INFORMATION SHOWN
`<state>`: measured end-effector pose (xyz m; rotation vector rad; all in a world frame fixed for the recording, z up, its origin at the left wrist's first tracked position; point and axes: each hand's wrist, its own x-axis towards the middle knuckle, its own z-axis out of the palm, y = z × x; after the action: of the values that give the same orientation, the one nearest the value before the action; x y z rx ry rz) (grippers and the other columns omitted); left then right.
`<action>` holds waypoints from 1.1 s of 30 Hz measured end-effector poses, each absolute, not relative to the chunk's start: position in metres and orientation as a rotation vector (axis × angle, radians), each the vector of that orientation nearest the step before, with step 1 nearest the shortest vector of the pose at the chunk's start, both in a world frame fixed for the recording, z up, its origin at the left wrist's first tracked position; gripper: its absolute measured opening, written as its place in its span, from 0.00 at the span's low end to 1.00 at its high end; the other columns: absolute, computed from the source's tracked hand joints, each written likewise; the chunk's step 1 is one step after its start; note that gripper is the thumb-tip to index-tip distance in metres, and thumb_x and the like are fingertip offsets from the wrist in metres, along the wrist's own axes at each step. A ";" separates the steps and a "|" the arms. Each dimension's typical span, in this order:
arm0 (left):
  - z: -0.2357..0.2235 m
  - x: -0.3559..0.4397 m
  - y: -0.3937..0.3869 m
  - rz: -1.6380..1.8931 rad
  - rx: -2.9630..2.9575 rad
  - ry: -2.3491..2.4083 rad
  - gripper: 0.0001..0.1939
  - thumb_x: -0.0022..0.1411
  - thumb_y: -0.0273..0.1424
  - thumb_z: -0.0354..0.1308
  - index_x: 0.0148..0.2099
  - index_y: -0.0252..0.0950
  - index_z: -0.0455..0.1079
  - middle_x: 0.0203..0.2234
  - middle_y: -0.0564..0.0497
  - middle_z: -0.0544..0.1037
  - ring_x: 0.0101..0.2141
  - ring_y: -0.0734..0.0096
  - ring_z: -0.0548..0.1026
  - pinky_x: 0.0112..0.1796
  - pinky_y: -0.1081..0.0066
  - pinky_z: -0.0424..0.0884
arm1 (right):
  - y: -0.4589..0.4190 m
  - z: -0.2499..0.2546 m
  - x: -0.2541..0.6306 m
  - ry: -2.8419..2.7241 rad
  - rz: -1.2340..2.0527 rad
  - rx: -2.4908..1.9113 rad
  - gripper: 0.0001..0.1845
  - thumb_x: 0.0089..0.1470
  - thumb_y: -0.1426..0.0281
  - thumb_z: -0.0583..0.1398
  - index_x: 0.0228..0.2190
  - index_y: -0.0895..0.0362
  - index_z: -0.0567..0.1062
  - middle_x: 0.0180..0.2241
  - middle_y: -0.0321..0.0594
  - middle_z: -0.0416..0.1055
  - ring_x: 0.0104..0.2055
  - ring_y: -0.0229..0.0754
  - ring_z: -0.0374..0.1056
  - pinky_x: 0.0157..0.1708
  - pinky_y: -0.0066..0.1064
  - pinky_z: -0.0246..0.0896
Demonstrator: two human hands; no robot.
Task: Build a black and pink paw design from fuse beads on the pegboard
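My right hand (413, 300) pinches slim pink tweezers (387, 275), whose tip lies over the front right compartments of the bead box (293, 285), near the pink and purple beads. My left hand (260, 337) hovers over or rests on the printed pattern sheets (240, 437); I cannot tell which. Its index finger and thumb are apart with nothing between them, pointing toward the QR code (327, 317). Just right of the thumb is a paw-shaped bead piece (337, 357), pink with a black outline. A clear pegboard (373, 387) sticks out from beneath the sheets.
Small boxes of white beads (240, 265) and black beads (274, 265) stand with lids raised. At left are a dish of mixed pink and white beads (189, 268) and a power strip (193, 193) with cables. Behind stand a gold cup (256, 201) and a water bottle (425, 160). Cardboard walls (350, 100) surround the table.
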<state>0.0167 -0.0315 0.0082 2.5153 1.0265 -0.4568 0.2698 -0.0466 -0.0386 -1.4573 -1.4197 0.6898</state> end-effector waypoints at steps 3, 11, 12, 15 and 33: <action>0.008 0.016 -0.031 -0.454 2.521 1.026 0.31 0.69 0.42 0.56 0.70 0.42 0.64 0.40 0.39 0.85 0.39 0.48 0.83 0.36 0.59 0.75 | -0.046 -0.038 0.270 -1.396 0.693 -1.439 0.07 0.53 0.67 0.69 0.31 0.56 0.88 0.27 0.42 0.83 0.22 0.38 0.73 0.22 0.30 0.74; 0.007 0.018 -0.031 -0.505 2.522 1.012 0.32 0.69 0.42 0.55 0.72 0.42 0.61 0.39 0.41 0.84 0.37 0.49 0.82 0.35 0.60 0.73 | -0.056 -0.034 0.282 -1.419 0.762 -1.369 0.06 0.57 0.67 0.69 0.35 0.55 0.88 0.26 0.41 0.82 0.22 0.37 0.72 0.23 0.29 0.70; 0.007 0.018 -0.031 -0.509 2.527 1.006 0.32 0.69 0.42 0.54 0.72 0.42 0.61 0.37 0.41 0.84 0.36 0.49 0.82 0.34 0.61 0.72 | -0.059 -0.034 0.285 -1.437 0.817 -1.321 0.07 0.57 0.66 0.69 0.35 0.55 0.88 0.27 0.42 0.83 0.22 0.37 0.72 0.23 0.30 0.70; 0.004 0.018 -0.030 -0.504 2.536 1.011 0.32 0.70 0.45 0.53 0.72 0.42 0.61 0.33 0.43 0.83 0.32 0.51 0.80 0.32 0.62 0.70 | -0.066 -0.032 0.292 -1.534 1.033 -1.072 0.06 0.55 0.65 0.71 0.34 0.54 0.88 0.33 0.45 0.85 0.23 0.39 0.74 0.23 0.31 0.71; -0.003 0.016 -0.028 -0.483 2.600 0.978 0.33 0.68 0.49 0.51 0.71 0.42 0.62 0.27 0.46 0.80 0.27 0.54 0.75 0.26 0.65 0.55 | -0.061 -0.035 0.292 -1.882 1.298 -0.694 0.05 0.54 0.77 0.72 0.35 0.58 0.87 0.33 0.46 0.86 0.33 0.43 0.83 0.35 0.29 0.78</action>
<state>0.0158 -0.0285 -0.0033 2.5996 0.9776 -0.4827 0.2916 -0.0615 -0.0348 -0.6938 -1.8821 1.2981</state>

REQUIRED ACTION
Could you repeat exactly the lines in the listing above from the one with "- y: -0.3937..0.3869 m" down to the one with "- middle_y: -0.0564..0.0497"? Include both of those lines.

TASK RESULT
  - y: -0.3937..0.3869 m
  - rz: -1.6380..1.8931 rad
  - rx: -2.9630..2.9575 rad
  - ry: -2.3491..2.4083 rad
  - gripper: 0.0001..0.1939
  - thumb_x: -0.0022..0.1411
  - thumb_y: -0.0273..0.1424
  - thumb_z: -0.0354..0.1308
  - index_x: 0.0148..0.2099
  - index_y: -0.0252..0.0950
  - index_z: -0.0455..0.1079
  - middle_x: 0.0203..0.2234
  - middle_y: -0.0564..0.0497

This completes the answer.